1.2. Computational challenges in DDI prediction

Current computational approaches for DDI prediction encounter several fundamental limitations [5,6] that restrict their clinical applicability and real-world performance. The most significant challenge is the locality bias inherent in traditional Graph Neural Networks, where message-passing mechanisms fail to capture long-range dependencies crucial for understanding complex molecular interactions. This limitation is particularly problematic in drug interaction scenarios, where distant molecular components may play critical roles in determining interaction outcomes.

Representation learning inadequacy presents another major obstacle, as existing methods lack robust mechanisms for learning generalizable drug representations that effectively transfer to novel compounds. This limitation severely restricts the practical utility of current approaches in real-world clinical settings where new drug combinations are frequently encountered. Additionally, current approaches demonstrate inadequate integration of multi-scale information, failing to effectively combine data from different molecular scales including atomic, functional group, and molecular levels. The resulting models exhibit poor generalization performance on drugs not encountered during training, which significantly limits their real-world applicability and clinical deployment potential.

These computational challenges in DDI prediction reflect broader issues in applying artificial intelligence to healthcare decision-making. Recent advances in AI-driven disease diagnosis, particularly in cardiovascular disease [7], have demonstrated the potential of deep learning approaches to address complex clinical challenges through sophisticated pattern recognition and multi-modal data integration. Similar to DDI prediction, cardiovascular risk assessment requires integrating diverse data sources and capturing complex non-linear relationships to provide accurate clinical predictions. The success of AI methods in improving diagnostic accuracy and enabling early disease detection highlights the transformative potential of computational approaches across healthcare domains, from diagnosis to treatment optimization and drug safety assessment. This broader context underscores the importance of developing robust, generalizable AI frameworks like Graph Former-CL that can reliably support clinical decision-making in high-stakes medical applications.

1.3. Limitations of existing methods

Graph-based approaches, while promising in their ability to represent molecular structures, suffer from significant architectural limitations. Methods such as SSF-DDI [8] are constrained by traditional GNN architectures that cannot effectively capture global molecular patterns. GMPNN-CS [9] approaches face the over-smoothing problem [10] in deep networks, where node representations become increasingly similar across layers, reducing model expressiveness. DGNN-DDI [11] methods demonstrate inadequate handling of long-range dependencies, missing critical interactions between distant molecular components.
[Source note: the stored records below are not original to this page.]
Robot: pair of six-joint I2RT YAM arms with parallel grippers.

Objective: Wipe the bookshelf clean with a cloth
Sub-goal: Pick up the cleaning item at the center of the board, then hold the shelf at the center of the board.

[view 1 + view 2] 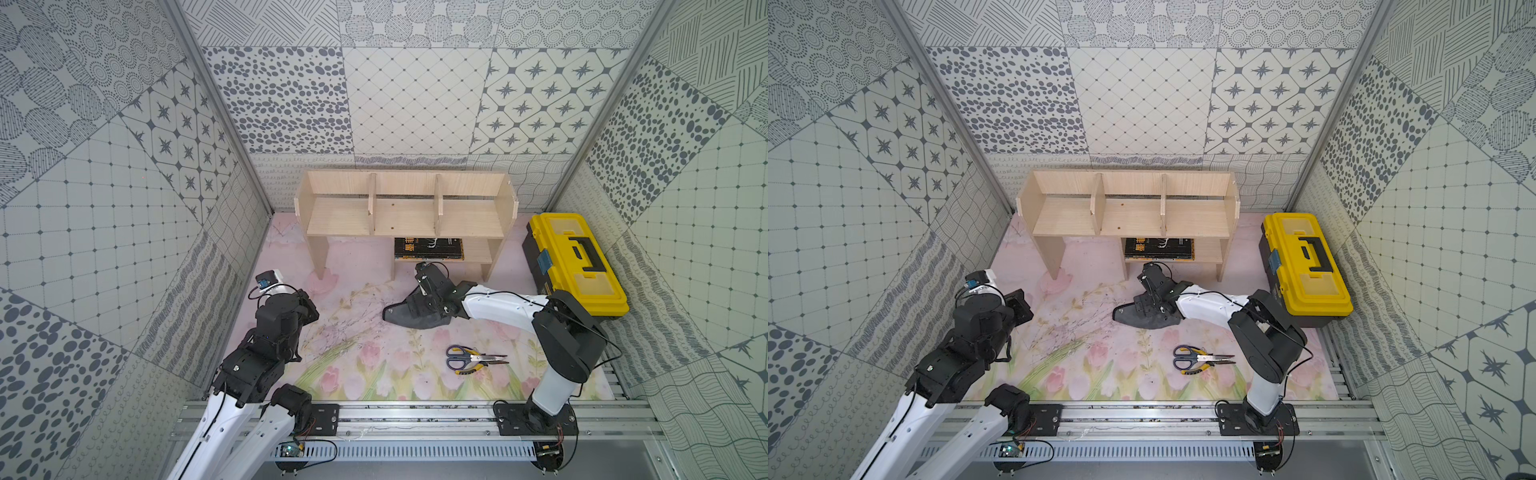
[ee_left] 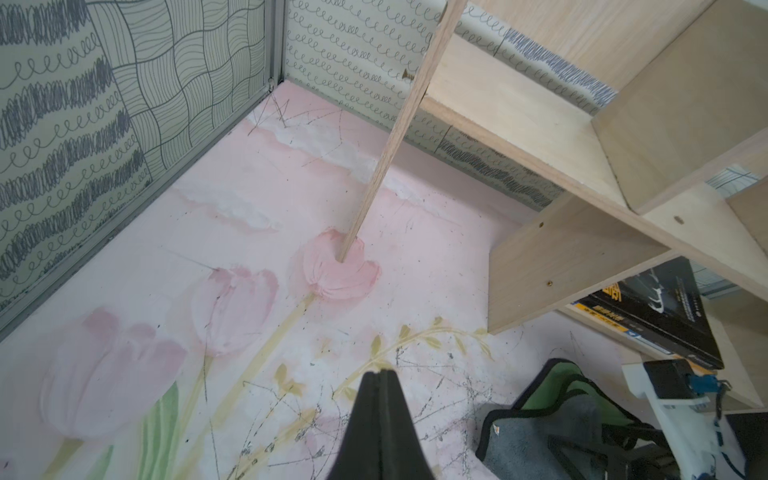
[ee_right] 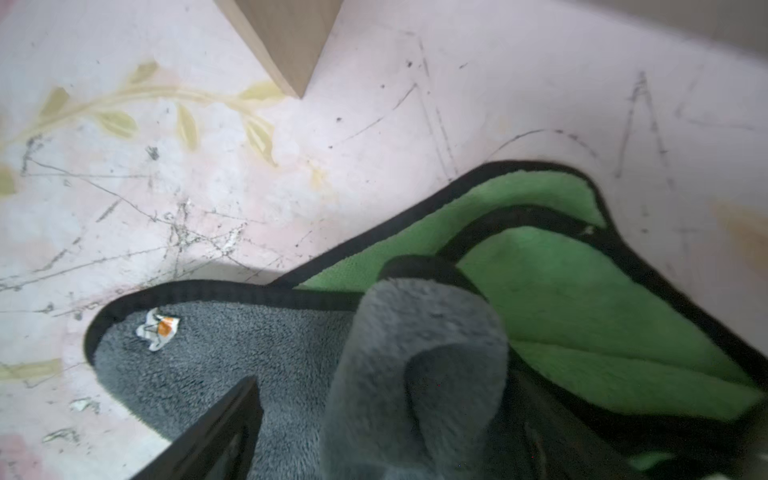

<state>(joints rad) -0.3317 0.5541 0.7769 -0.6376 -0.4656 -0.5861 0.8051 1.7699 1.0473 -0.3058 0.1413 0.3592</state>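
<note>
Far left, the left gripper (image 2: 380,376) hangs above the mat (image 2: 249,208), fingers pressed together on nothing. We read that as parked, tucked out of the working lane, with its camera looking at the bookshelf's left side panel.

At the back, the bookshelf (image 1: 332,216) stands against the wall. Its three bays are bare in both top views and open upward, so the boards can be reached from above. A book (image 1: 428,248) lies on the small lower shelf, right of centre.

In front of that lower shelf, apart from it, the cloth (image 1: 392,319) lies on the mat. It is grey face up, with green showing where it folds over. The right gripper (image 1: 415,307) is down on it, jaws spread wide. In the right wrist view a hump of grey pile rises between them, with one finger (image 3: 224,424) low beside it.

So we judge this as the pick-up step, with no wiping begun. That hump looks like the reason for the pose, since it is a thick fold to bite rather than a flat sheet. A shallow pinch could slip off the soft pile.

The scissors (image 1: 473,357) lie nearer the front, clear of the cloth. Far right, the toolbox (image 1: 577,266) sits shut beside the bookshelf.
</note>
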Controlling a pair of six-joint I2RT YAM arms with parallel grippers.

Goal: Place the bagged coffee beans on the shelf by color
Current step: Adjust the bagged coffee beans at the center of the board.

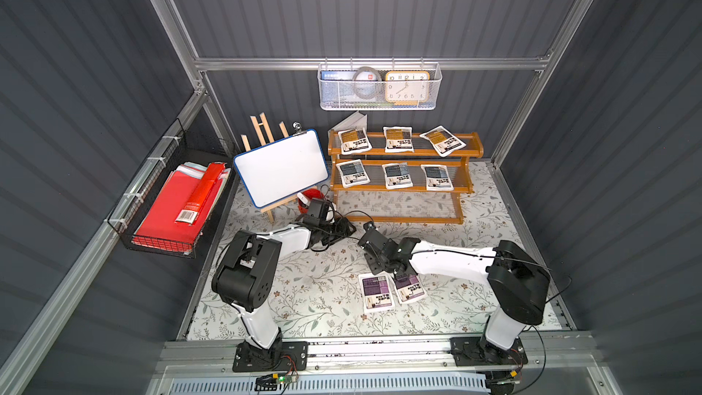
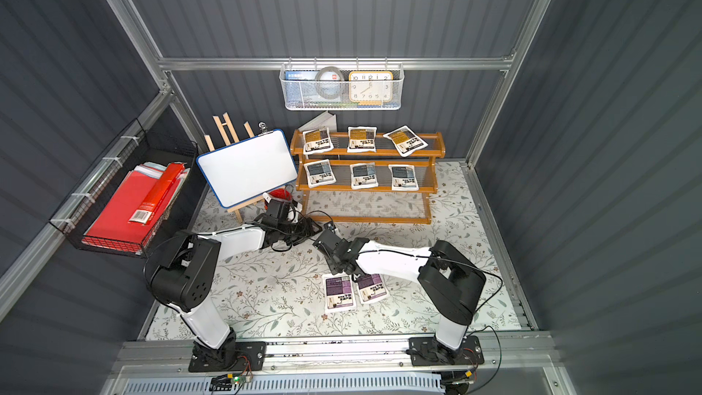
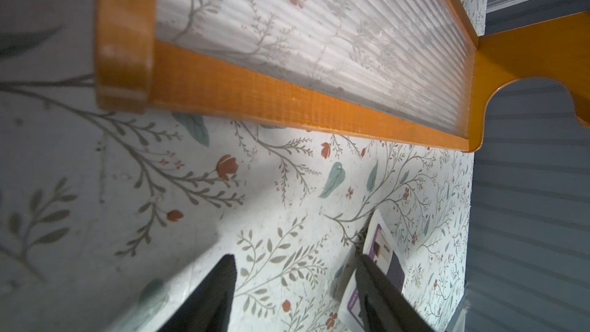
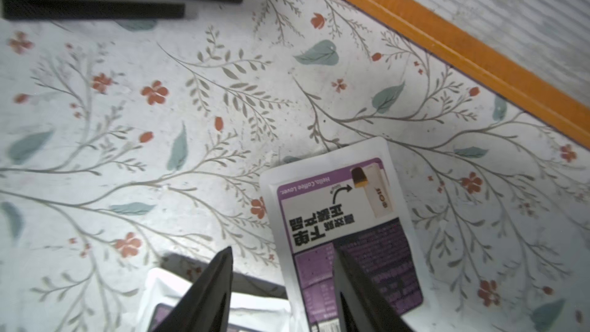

Sequence-based methods present complementary limitations, particularly in their inability to capture three-dimensional molecular structure information. CNN-DDI [12] approaches fail to represent the spatial relationships crucial for understanding molecular interactions, while MCANet methods [13] show limited cross-modal integration capabilities. Existing hybrid approaches, despite attempting to combine multiple modalities, lack sophisticated attention mechanisms for global pattern recognition and demonstrate insufficient contrastive learning strategies for robust representation learning.

1.4. Our contributions

This work introduces Graph Former-CL as a comprehensive solution to address the aforementioned limitations through four major contributions. First, we develop a novel Graph Transformer architecture that incorporates position-aware self-attention with hierarchical pooling for effective multi-scale molecular representation. Second, we implement domain-specific contrastive learning with molecular augmentation strategies and contrastive objectives specifically tailored for drug discovery applications.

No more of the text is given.